Blog da Condessa – A arte tem, por uma de suas metas, refletir o contexto social de sua época. Como ela se caracteriza nos tempos atuais e o que estaria refletindo sobre o mundo em que vivemos?

Guapo – No momento estamos no olho do furacão. Realmente é nesse momento mediante o caos, como disse Nietzsche, é que “ vai dar à luz uma estrela dançante”. Saberemos depois da pandemia. Ao longo da história vimos que depois de pandemias e guerras o ser homem desenvolve uma nova arte, por exemplo: Após a peste negra na Europa, nasceu o movimento da música Barroca e sua exaltação à vida e ao credo religioso, tal como a dança Tarantela que foi originada também nessa época e também na Itália. Após as guerras napoleônicas apareceu a valsa vienense que embalou o romantismo dançante em toda Europa. Na América do Norte, após a Guerra de Secessão americana, surgiu o Blues e o Jazz. Aqui na América do Sul, após a Guerra do Paraguai, nasceu o tango argentino, o rasqueado cuiabano e o samba carioca.

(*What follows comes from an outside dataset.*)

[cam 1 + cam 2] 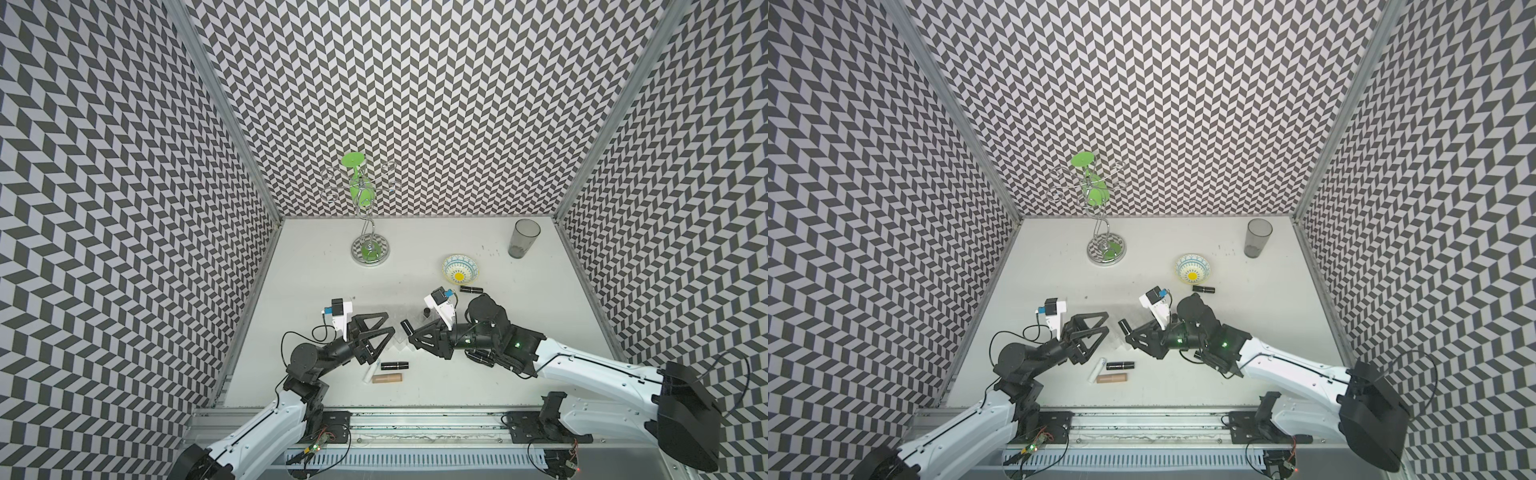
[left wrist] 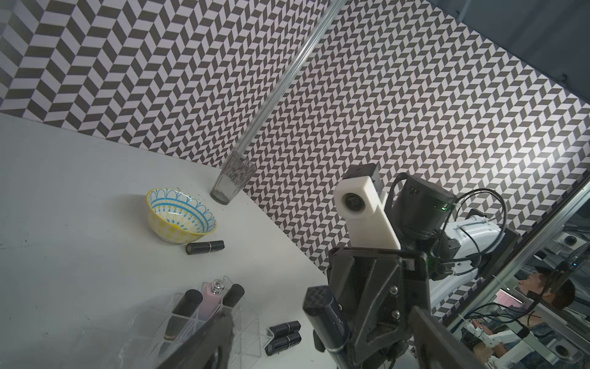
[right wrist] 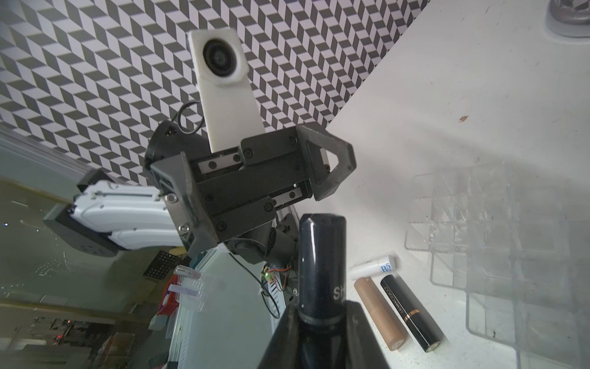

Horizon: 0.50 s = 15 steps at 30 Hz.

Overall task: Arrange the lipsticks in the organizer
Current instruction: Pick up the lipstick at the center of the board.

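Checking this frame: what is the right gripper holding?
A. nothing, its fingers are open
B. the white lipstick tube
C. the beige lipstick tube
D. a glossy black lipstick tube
D: in the right wrist view the right gripper is shut on a glossy black lipstick tube, while the beige lipstick tube and the white lipstick tube lie loose on the white table.

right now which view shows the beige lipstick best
The right wrist view: the beige lipstick lies close, large and sharp. Both top views show it whole but tiny. The left wrist view does not show it.
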Each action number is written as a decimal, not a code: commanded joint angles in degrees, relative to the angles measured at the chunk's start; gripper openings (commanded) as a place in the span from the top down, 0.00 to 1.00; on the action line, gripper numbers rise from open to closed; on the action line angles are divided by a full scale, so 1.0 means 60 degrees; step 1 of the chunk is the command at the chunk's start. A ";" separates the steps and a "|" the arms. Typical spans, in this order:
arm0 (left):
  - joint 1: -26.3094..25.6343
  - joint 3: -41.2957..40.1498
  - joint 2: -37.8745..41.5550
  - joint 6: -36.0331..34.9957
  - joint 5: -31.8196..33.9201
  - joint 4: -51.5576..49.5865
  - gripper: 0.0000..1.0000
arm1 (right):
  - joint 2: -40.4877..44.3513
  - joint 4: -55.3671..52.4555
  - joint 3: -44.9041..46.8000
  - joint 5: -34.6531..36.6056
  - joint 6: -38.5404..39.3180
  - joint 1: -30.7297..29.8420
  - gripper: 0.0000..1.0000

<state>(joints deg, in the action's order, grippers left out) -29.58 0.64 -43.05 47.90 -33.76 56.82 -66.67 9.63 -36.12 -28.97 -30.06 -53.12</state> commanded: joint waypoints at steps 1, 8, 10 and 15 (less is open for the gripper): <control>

Foi assim que o fenômeno humano se comportou e sobreviveu até hoje, mediante a esses fatos; encontrando e fazendo dos cacos e feridas uma maneira de voltar a vida. 

Blog da Condessa – A arte pode funcionar como uma válvula de escape para manter um maior equilíbrio emocional tanto daqueles que a “consomem” quanto dos que a produzem?

Guapo – No mundo físico e no extrafísico da consciência, as coisas acontecem binariamente.Tanto o influenciador, ou melhor, aquele que produz a arte, quanto o influenciado (que consome) se veem beneficiados congruentemente. Não é uma ação unilateral tal como acontece no modus operandi das religiões primitivas que idolatram os representes que se intitulam porta voz direto de um dito Deus que está no extrafísico. O verdadeiro mundo das artes é um mundo quântico no modo de ser. Não há superioridades. Tudo flui tal como as ondulações do universo.

Blog da Condessa – Como sobreviver de arte num país como o Brasil?

Guapo – Você foi bem papo reto ao dizer “sobreviver”. Eu acho que vou responder também assim: “se virando no zero”.

Blog da Condessa – Tuas obras tem alcance para todos os públicos?

Guapo – Sim. Faço rasqueado e chamame para o povo dançar na noite cuiabana, peças elaboradas para orquestra e MPB regional. Por outro lado, escrevo contos a partir dos ditos pantaneiro/cuiabano, escrito no linguajar, bem como romance pós-moderno como NO LIMIAR para os que pensam profundamente.